– Давненько-таки я у вас здесь, голубчики, не бывала! – молвила она, вдыхая в себя вместо воздуха какую-то отвратительную смесь сивухи, тютюна и прокислых овчин.
Весь день, покуда люди шарили по лесу, она простояла у окна, с тупым вниманием вглядываясь в обнаженную даль. Из-за балбеса да такая кутерьма! – ей казалось, что это какой-то нелепый сон. Говорила тогда, что надо его в вологодскую деревню сослать – так нет, лебезит проклятый Иудушка: оставьте, маменька, в Головлеве! – вот и купайся теперь с ним! Жил бы он там заглазно, как хотел, – и Христос бы с ним! Свое дело сделала: один кусок промотал – другой выбросила! А другой бы промотал – ну, и не погневайся, батюшка! Бог – и тот на ненасытную утробу не напасется! И все бы у нас было смирно да мирно, а теперь – легко ли штуку какую удрал! ищи его по лесу да свищи! Хорошо еще, как живого в дом привезут – ведь с пьяных-то глаз и в петлю угодить недолго! Взял веревку, зацепил за сук, обмотал кругом шеи, да и был таков! Мать ночей недосыпала, куска недоедала, а он, на-тко, какую моду выдумал – вешаться вздумал. И добро бы худо ему было, есть-пить бы не давали, работой бы изнуряли – а то слонялся целый день взад и вперед по комнате, как оглашенный, ел да пил, ел да пил! Другой бы не знал, чем мать отблагодарить, а он вешаться вздумал – вот так одолжил сынок любезный!
Но на этот раз предположения Арины Петровны относительно насильственной смерти балбеса не оправдались. К вечеру в виду Головлева показалась кибитка, запряженная парой крестьянских лошадей, и подвезла беглеца к конторе. Он находился в полубесчувственном состоянии, весь избитый, порезанный, с посинелым и распухшим лицом. Оказалось, что за ночь он дошел до дубровинской усадьбы, отстоявшей в двадцати верстах от Головлева.

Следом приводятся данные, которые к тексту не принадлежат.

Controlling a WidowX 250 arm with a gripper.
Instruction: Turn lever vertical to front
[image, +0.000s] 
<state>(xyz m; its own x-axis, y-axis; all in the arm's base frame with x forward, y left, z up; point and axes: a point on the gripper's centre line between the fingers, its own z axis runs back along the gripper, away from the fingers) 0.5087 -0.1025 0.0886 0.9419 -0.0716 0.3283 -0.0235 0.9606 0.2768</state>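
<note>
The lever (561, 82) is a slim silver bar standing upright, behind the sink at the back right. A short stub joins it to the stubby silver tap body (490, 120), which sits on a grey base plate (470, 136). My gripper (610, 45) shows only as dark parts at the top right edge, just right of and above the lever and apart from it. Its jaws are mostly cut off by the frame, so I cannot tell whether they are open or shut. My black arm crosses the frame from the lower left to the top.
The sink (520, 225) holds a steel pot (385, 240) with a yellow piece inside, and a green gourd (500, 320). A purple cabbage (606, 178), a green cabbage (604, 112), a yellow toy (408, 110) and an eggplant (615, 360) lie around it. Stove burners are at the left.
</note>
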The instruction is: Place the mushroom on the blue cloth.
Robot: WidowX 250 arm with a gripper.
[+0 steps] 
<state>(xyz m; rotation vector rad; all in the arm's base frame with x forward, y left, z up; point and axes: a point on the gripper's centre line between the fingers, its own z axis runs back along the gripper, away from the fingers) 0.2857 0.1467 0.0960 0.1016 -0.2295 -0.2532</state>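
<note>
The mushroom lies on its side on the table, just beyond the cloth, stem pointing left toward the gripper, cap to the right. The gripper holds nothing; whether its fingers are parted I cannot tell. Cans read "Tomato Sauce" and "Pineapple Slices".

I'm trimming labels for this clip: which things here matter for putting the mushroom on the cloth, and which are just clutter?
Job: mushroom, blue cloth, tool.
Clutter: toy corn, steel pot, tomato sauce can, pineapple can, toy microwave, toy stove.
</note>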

Целые сутки после того он проспал, на другие – проснулся. По обыкновению, он начал шагать назад и вперед по комнате, но к трубке не прикоснулся, словно позабыл, и на все вопросы не проронил ни одного слова. С своей стороны Арина Петровна настолько восчувствовала, что чуть было не приказала перевести его из конторы в барский дом, но потом успокоилась и опять оставила балбеса в конторе, приказавши вымыть и почистить его комнату, переменить постельное белье, повесить на окнах шторы и проч. На другой день вечером, когда ей доложили, что Степан Владимирыч проснулся, она велела позвать его в дом к чаю и даже отыскала ласковые тоны для объяснения с ним.
– Ты куда ж это от матери уходил? – начала она, – знаешь ли, как ты мать-то обеспокоил? Хорошо еще, что папенька ни об чем не узнал, – каково бы ему было при его-то положении?

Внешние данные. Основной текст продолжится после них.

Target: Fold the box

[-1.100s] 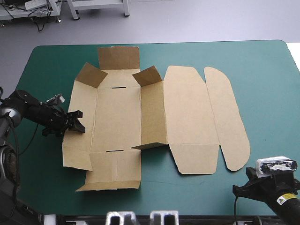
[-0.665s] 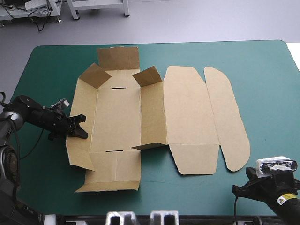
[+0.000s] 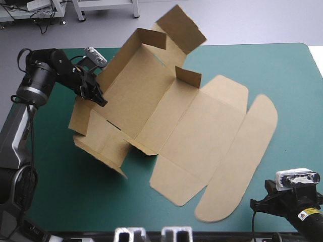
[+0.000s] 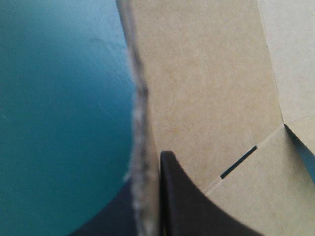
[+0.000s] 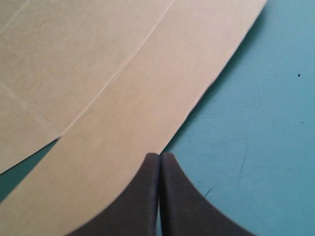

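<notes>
Change noted: The box (image 3: pixel 166 116) had earlier been lying flat and square to the table; it was now found raised along its left side and swung round, so that its long lines ran diagonally across the teal-green cover (image 3: pixel 287 75).
Left gripper: The left gripper (image 3: pixel 96 93) had been brought up and toward the far side. Its black fingers were all but closed on the edge of the left wall, one finger on each face of the board (image 4: pixel 206 98), as confirmed in the left wrist view (image 4: pixel 147 187).
Right gripper: The right gripper (image 5: pixel 159 160) was found unmoved at the near right corner, fingers pressed together with nothing between them, their tip at the edge of the rounded lid flap (image 5: pixel 98 98). Contact could not be established.
Position of box: The base and walls were held tilted over the far left of the table; the lid panel and rounded lid flap (image 3: pixel 242 161) lay on the cover.
Meaning for task: The sheet was judged to have been repositioned only. No wall had been tucked, and folding was assessed as at an early stage.
Edges: The end flap (image 3: pixel 181 27) was seen beyond the line of the far edge. The tip of the rounded flap lay near the near edge.
Open room: Bare cover was recorded at the far right and near left. The right side was judged freest for movement.
</notes>
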Controlling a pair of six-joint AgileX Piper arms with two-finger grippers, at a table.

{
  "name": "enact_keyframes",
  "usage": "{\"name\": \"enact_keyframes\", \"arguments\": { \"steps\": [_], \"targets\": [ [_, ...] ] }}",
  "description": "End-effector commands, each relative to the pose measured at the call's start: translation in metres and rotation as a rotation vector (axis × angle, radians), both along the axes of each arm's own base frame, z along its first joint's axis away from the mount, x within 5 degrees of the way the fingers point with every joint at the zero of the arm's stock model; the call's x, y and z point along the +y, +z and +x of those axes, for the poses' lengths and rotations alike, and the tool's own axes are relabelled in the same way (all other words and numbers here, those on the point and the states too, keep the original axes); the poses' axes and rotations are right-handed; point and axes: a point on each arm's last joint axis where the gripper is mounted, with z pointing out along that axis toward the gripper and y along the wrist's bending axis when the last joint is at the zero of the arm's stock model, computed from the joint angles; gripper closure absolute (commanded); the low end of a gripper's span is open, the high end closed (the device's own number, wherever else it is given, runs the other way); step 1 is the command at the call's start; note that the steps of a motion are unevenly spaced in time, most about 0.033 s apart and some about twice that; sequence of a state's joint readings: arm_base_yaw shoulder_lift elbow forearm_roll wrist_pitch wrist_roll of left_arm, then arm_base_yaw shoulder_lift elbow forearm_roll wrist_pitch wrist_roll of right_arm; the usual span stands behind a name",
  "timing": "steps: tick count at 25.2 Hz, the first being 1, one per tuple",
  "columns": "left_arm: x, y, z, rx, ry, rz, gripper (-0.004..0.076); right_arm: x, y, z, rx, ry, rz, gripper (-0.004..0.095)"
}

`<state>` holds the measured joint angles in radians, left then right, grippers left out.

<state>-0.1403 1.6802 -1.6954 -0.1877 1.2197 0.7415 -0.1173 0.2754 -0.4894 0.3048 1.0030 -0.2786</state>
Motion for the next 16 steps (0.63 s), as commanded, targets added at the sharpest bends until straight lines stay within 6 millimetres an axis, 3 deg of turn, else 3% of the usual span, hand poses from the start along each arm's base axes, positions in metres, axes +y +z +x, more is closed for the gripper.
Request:
{"name": "enact_keyframes", "arguments": {
  "steps": [1, 7, 11, 16],
  "targets": [
    [-0.023, 0.042, -0.01, -0.261, -0.148, 0.129, 0.0734, 0.0, 0.013, 0.003, -0.074, -0.002, 0.003, 0.0928],
    [-0.098, 0.06, -0.023, -0.577, -0.446, 0.236, 0.0734, 0.0, 0.013, 0.003, -0.077, 0.008, -0.011, 0.0928],
    [-0.129, 0.063, -0.039, -0.646, -0.555, 0.309, 0.0734, -0.001, 0.019, 0.001, -0.076, 0.012, -0.043, 0.0927],
    [-0.157, 0.067, -0.057, -0.718, -0.537, 0.371, 0.0734, -0.006, 0.053, -0.005, -0.186, -0.095, -0.003, 0.0927]
  ]
}}
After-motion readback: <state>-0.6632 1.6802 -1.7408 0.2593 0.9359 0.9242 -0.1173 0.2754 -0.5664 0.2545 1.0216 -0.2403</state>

Но Степан Владимирыч, по-видимому, остался равнодушным к материнской ласке и уставился неподвижными, стеклянными глазами на сальную свечку, как бы следя за нагаром, который постепенно образовывался на фитиле.
– Ах, дурачок, дурачок! – продолжала Арина Петровна все ласковее и ласковее, – хоть бы ты подумал, какая через тебя про мать слава пойдет! Ведь завистников-то у ней – слава Богу! и невесть что наплетут! Скажут, что и не кормила-то, и не одевала-то… ах, дурачок, дурачок!
То же молчание, и тот же неподвижный, бессмысленно устремленный в одну точку взор.
– И чем тебе худо у матери стало! Одет ты и сыт – слава Богу! И теплехонько тебе, и хорошохонько… чего бы, кажется, искать! Скучно тебе, так не прогневайся, друг мой, – на то и деревня! Веселиев да балов у нас нет – и все сидим по углам да скучаем! Вот я и рада была бы поплясать да песни попеть – ан посмотришь на улицу, и в церковь-то Божию в этакую мукреть ехать охоты нет!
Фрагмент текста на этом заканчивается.